As you probably know, the world has between 6,000 and 7,000 languages, half of which may be extinct by the end of this century. Another and even more dramatic effect of this erosion of cultural diversity concerns the alphabets in which those languages are written.
Writing has become so dominated by a small number of global cultures that those 6,000-7,000 languages are written in fewer than 100 alphabets.
Moreover, at least a third of the world’s remaining alphabets are endangered–no longer taught in schools, no longer used for commerce or government, understood only by a few elders, restricted to a few monasteries or used only in ceremonial documents, magic spells, or secret love letters.
The Endangered Alphabets Project, which I started in 2009 as an exhibition of fourteen carvings (on boards of spectacular Vermont curly maple) and a book, is the first-ever attempt to bring attention to this issue.
In each case, the text I’ve carved is the same-namely, Article One of the Universal Declaration of Human Rights, drafted in 1948 at the foundation of the United Nations: “All human beings are born free and equal in dignity and rights. They are endowed with reason and conscience and should act towards one another in a spirit of brotherhood.” The irony, of course, is that many of these forms of writing are endangered precisely because human beings do not always act towards one another in that spirit.
Since 2009, the number of scripts I’ve carved has grown to more than 20, and I plan to take them on a World Tour: I want to go back to the countries where the writing systems originated and are now imperilled, to raise issues and questions about cultural preservation and language loss.
The original purpose still holds strong, and is what draws the most support from around the world. For me personally, though, the project is also an investigation of the nature of writing. For example: this evening I put a coat of polyurethane on a piece of Vermont hard maple that has two (literally) overlapping visual characteristics. One is the Balinese character for Om, an astonishing piece of graphic art that looks like a cat wearing a crown. The other is the ripple in the wood, which is so strong it looks like a three-dimensional hologram of the isobars of a monsoon.

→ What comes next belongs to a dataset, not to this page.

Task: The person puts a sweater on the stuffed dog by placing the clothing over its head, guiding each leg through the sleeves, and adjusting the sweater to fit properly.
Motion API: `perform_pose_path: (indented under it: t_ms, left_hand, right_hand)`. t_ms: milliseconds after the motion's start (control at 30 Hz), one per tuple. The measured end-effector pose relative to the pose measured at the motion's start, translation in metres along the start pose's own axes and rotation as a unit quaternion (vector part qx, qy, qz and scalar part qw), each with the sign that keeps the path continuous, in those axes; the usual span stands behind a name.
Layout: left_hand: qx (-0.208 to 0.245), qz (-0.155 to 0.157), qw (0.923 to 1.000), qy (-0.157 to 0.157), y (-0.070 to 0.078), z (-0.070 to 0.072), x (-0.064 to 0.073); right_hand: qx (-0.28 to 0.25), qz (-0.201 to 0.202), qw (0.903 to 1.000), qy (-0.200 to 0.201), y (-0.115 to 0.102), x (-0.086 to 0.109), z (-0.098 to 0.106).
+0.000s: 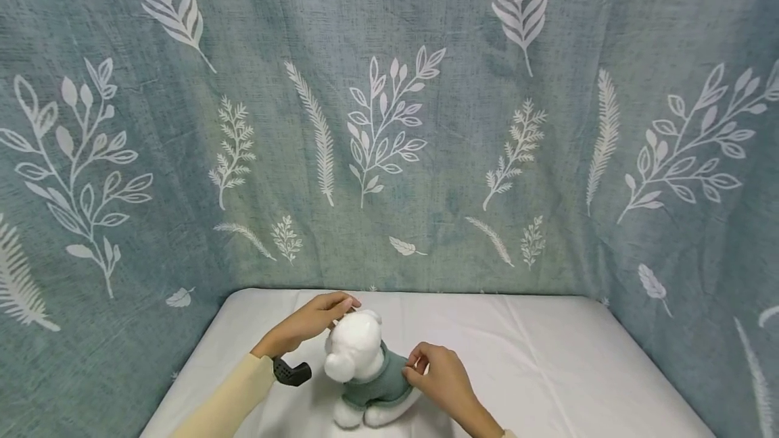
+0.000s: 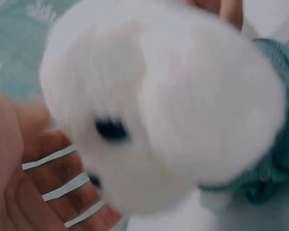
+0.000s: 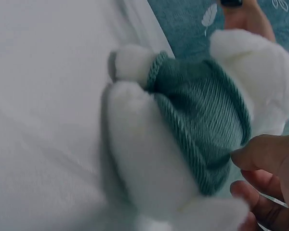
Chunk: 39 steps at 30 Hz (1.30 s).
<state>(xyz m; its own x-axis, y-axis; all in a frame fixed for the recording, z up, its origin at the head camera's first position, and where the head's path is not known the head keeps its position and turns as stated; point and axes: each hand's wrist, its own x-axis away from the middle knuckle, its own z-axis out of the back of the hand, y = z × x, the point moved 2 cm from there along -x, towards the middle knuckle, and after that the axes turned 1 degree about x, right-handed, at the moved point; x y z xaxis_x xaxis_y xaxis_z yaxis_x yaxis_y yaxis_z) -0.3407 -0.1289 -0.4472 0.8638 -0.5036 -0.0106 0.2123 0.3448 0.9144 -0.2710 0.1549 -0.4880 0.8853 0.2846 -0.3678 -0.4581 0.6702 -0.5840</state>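
A white plush animal (image 1: 359, 347) in a green-teal knitted sweater (image 1: 383, 374) sits on the white surface, its head turned toward the left. My left hand (image 1: 310, 323) is at the far left side of its head, fingers extended and spread apart in the left wrist view, close by the face. There a dark eye (image 2: 111, 129) shows on the fluffy head. My right hand (image 1: 444, 377) pinches the sweater at the back between thumb and index finger; the right wrist view shows the knit creased at the thumb tip (image 3: 238, 156). The other right fingers curl loosely below.
A white-covered table (image 1: 517, 350) lies under the toy. Green-blue curtains (image 1: 426, 235) with white leaf prints rise behind it and along both sides. A black device (image 1: 292, 372) is strapped at my left wrist.
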Motion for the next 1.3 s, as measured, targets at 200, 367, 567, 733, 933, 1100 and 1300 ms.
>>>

In short, a human pattern is overlaid on a far older, natural pattern. And it strikes me that language is all about pattern recognition: we hear sounds or see symbols and recognize them, and thus ascribe meaning. No recognition, no meaning. That carving, then, suggests that we have inherited our understanding of pattern, and thus of language, from patterns as old as the planet, as old as physics, that rule everything around us. That one board spells out the history of the universe, and of our human attempt to ride out those stormy currents by establishing patterns of our own.